What to work on:
From the listing below, restate word for word the lines from the line containing "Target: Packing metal" down through the line containing "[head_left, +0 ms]". Exclude pictures.

Given information:

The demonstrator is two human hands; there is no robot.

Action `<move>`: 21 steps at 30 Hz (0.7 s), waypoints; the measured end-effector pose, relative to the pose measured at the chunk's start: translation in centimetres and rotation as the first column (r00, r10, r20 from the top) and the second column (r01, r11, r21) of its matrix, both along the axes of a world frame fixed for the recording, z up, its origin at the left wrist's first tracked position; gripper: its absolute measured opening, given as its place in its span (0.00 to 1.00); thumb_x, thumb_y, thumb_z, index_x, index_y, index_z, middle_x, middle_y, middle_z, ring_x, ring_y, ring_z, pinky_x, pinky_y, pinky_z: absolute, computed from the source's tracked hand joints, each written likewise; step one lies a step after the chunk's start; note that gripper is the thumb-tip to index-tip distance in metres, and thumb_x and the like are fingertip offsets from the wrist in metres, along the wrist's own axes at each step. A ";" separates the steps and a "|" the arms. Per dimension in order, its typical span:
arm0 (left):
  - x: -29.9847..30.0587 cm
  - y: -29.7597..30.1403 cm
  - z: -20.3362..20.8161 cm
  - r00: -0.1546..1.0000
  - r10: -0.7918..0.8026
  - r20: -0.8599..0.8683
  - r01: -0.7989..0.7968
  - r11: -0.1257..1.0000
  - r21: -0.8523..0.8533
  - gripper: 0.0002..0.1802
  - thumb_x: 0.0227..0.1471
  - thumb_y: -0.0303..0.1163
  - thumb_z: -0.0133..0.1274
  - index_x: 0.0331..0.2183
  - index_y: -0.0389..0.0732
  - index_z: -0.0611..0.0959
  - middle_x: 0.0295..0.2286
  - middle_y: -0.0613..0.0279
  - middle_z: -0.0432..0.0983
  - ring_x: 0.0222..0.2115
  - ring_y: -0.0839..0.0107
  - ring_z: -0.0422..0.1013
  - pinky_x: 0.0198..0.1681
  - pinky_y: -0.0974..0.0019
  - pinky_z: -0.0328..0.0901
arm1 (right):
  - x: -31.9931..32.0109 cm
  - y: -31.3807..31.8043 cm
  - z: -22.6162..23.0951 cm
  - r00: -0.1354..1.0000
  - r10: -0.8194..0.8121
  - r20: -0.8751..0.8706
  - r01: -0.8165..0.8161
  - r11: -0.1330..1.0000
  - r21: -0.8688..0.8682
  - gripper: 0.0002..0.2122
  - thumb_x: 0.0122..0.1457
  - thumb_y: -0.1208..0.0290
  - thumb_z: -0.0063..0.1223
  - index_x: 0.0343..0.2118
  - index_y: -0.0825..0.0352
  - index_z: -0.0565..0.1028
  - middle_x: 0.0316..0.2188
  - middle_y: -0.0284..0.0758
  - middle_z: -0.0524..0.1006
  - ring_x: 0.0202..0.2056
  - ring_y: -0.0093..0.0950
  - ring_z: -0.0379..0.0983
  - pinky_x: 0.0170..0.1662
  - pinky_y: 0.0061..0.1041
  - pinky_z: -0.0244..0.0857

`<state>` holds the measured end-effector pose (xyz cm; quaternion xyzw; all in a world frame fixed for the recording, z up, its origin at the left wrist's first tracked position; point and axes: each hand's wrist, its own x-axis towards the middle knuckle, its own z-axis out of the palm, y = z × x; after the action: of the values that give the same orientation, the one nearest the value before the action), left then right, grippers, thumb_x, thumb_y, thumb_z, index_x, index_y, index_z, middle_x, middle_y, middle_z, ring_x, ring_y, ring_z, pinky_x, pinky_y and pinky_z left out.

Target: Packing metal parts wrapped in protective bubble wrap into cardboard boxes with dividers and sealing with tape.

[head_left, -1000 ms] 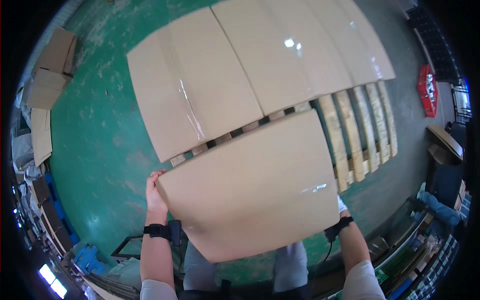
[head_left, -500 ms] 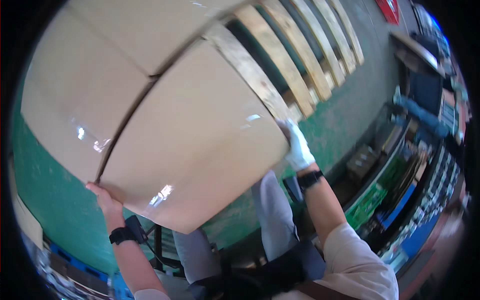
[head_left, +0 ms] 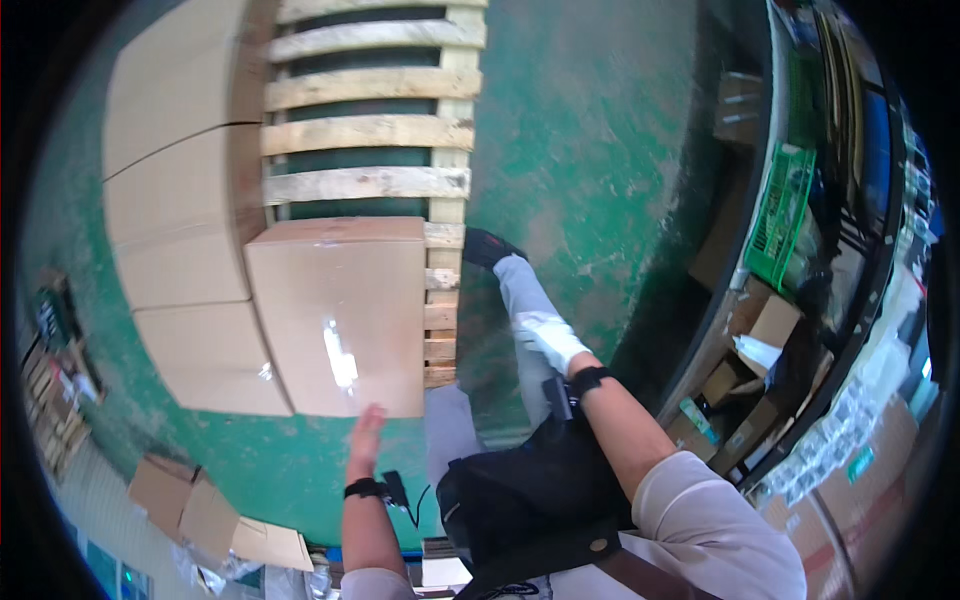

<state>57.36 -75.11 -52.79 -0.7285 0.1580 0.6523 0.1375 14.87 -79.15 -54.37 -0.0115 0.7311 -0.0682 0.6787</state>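
A taped cardboard box [head_left: 300,290] stands on the wooden pallet [head_left: 366,184], its side close against a row of other cardboard boxes [head_left: 190,240]. My bare left hand [head_left: 366,440] is by the box's near edge, fingers stretched out and slightly blurred, holding nothing. Whether its fingertips still touch the cardboard, I cannot tell. To the right, away from the box, my right hand [head_left: 548,338] in a white glove hangs above my leg. It looks open and nothing shows in it, though motion softens its fingers.
Bare pallet slats lie beyond the box. Along the right runs a shelf with a green plastic crate [head_left: 780,215] and small cartons. An opened cardboard box [head_left: 190,505] is on the floor at lower left. My shoe [head_left: 492,247] is beside the pallet's right edge.
Both hands have let go of the box, which now rests squared up beside the row. My right hand has drawn away from its side. The view has turned and shows more floor.
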 end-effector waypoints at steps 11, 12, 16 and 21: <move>-8.3 15.6 28.6 0.785 0.608 0.123 -0.590 0.793 -0.154 0.30 0.60 0.54 0.46 0.55 0.44 0.71 0.49 0.62 0.74 0.48 0.68 0.70 0.47 0.58 0.64 | -19.1 -13.9 8.7 0.611 0.606 -0.510 -0.764 0.619 -0.181 0.17 0.58 0.58 0.49 0.40 0.68 0.78 0.28 0.35 0.78 0.27 0.26 0.73 0.29 0.28 0.66; -9.4 17.4 29.1 0.723 0.682 0.110 -0.653 0.727 -0.214 0.29 0.60 0.54 0.45 0.54 0.43 0.71 0.49 0.61 0.74 0.48 0.68 0.70 0.46 0.58 0.64 | -21.4 -17.5 9.9 0.504 0.580 -0.640 -0.842 0.495 -0.214 0.16 0.58 0.59 0.49 0.39 0.68 0.78 0.25 0.33 0.77 0.24 0.25 0.71 0.27 0.28 0.65; -15.3 30.1 32.7 0.340 0.930 0.139 -0.864 0.368 -0.345 0.26 0.60 0.51 0.46 0.52 0.43 0.73 0.45 0.62 0.75 0.44 0.70 0.72 0.36 0.64 0.67 | -15.3 -26.7 18.6 0.424 0.576 -0.699 -0.900 0.356 -0.253 0.19 0.55 0.61 0.46 0.42 0.72 0.77 0.38 0.46 0.80 0.41 0.42 0.76 0.46 0.36 0.67; -31.3 47.0 27.2 0.037 0.960 0.279 -0.943 0.125 -0.307 0.29 0.57 0.49 0.51 0.53 0.39 0.73 0.47 0.56 0.75 0.44 0.62 0.73 0.39 0.58 0.69 | -0.1 -28.0 26.8 0.118 0.150 -0.982 -0.975 -0.171 -0.143 0.15 0.60 0.65 0.45 0.41 0.70 0.77 0.37 0.47 0.79 0.36 0.44 0.76 0.43 0.40 0.69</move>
<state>26.07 -28.13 -25.60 -0.7693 -0.3843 0.4033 -0.3129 14.79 -107.16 -27.54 -0.7950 0.5951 -0.0567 0.1026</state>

Response box:
Target: Packing metal parts wrapped in protective bubble wrap into cardboard boxes with dividers and sealing with tape.

[head_left, -1000 ms] 
[head_left, -500 ms] 
[head_left, +0 ms] 

No further output remains.